When considering selling a commercial property, in most cases recent transactions will provide an anchor point for pricing. Available data on cap rates, vacancy and lease terms will be thoroughly scrutinized as this becomes the basis of a seemingly endless DCF pricing spreadsheet. The analyst will go at great lengths to derive a reliable relationship between observed data points and bring that insight in the valuation exercise of the considered property. But what happens when different sources in the market tell you different things about the property’s vacancy rate? Or about the actual cap rate? Whom should you trust? Perhaps the data was faulty entered in the database. You would need to pay for a second subscription to check this against another data provider. Maybe there was a strategic reason for misreporting the data in the first place, something no data seller can fully insure against. A myriad of different reasons may act as probable causes for the observed discrepancy. Property valuation relies on inputs that are costly, opaque and susceptible to manipulation.

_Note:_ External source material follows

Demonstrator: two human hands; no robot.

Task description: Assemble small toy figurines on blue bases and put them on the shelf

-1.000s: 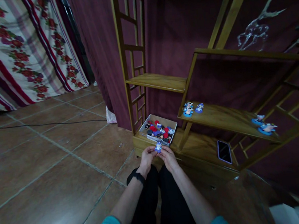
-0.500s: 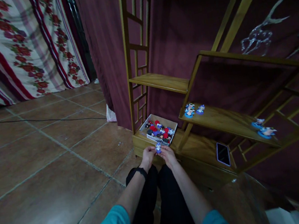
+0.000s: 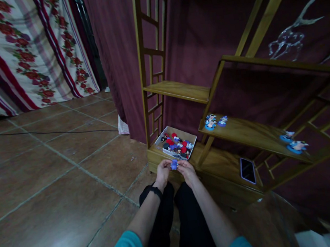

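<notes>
A small purple figurine (image 3: 174, 165) is held between my two hands, just in front of the box. My left hand (image 3: 163, 173) pinches it from the left, a dark band around that wrist. From the other side, the fingers of my right hand (image 3: 186, 170) close on it too. Beyond them a white box (image 3: 165, 151) full of red, black, white and purple figurines rests on the low board of the wooden shelf. On the middle shelf board (image 3: 251, 133) stand several blue-based figurines (image 3: 210, 124) and a purple one (image 3: 222, 121).
A phone (image 3: 247, 170) lies on the low board at the right. Two more blue-based figurines (image 3: 297, 146) are at the right end of the middle board. A clear deer ornament (image 3: 288, 40) stands higher up. A black cable (image 3: 47, 133) crosses the tiled floor.
The figurine has been turned in my fingers: its white-and-purple side showed before, and now mostly plain purple shows. Both hands stay in nearly the same place.
</notes>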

Blockchains are designed to tackle exactly these problems. To understand what they are and how they transform information sharing, think about them in the first stage, as a database. What makes them special, are several innovative features. Blockchains are databases stored on several computers simultaneously, this is also why they are called distributed ledger technologies, or DLT in short. All participants hold equal rights with respect to how information is written and read, no party can unilaterally change the functioning principles of the ledger (decentralization). The blockchain can be accessed by anyone, if we consider for example permissionless blockchains such as those powering Bitcoin or Ethereum. Entries in the database are allowed only according to a pre-specified rule, known to all participants (consensus mechanism). The rule specifies the action required from participants willing to write data in the blockchain. It represents primarily a mechanism which insures that the common goal of the members in the ecosystem (insure only honest transactions go through, for example) is not hijacked by private interests of any one participant. Depending on the architecture of the DLT, a digital token may be issued to agents validating, or writing a transaction. This is the incentive provided to maintain the Bitcoin blockchain alive, for example. The last important feature is immutability. No participant can alter transaction already registered in the ledger. It is important to stress the general meaning of transaction: it may refer to a monetary exchange, the transfer of an asset title or more recently, the purchase of virtual cats. Anything can be traded on the blockchain, even crypto kitties.
Real estate, the new kid on the blockchain
Suppose now that the data registered on the blockchain, rather than representing transfer of cryptographic tokens between different parties, represents information related to an actual sale or, to keep with our introductory example, a commercial lease. Contractual rent and how it’s related to sales or revenue, use and term clauses, how costs related to maintenance are split among tenants and landlord, all can be stored on the blockchain, hidden behind cryptographic keys. The data is validated by several parties, who through their involvement in making the deal happen, have intimate knowledge with the transaction. They may be brokers, lawyers, accountants and notaries who jointly backup the data submitted to the ledger. The design of the blockchain may be such that only registered parties are allowed to write and only those permitted can read the data. As a small detour, think about the strategic implications for real estate data providers. In our case, our truth machine offers an unbiased, collectively reinforced view of the transaction data. Blockchains are technologies that turn truth into trust. If our building is also a sensor-loaded smart building submitting data to the ledger, then welcome to real-time pricing based on actual daily space usage.
Understanding any commercial property as a portfolio leases, secured on the blockchain, opens new business models. Blockchain powered marketplaces can allow any interested party to browse a multitude of rental income profiles, with different durations and volatility. Landlords can relieve themselves from leases which imply too much risk, yield-hungry investors can buy slices of a building, fit to their risk profile.
Going further, a cryptographic token representing partial ownership of one or more leases, may be issued and transacted on any of the existing public blockchains at costs several orders of magnitude smaller than traditional products. By reducing issuance and management costs, tokenization established an investment market to a much larger base of investors than before. Building owners can then sell the tokenized lease to a multitude of small or large investors. Once the lease is tokenized and all income and exposes are available online, additional investment demand will come from any party, interested and able to judge the value of the lease. The model stands in stark contrast to the current setup. This type of deal is usually structured over the counter by a bank who matches the buyer and seller, keeping in the process a hefty fee.
This overly simplified example highlights one of the many new avenues possible for the real estate industry. It does nevertheless show the power of blockchains and cryptocurrencies to reshape property markets down to their molecular level.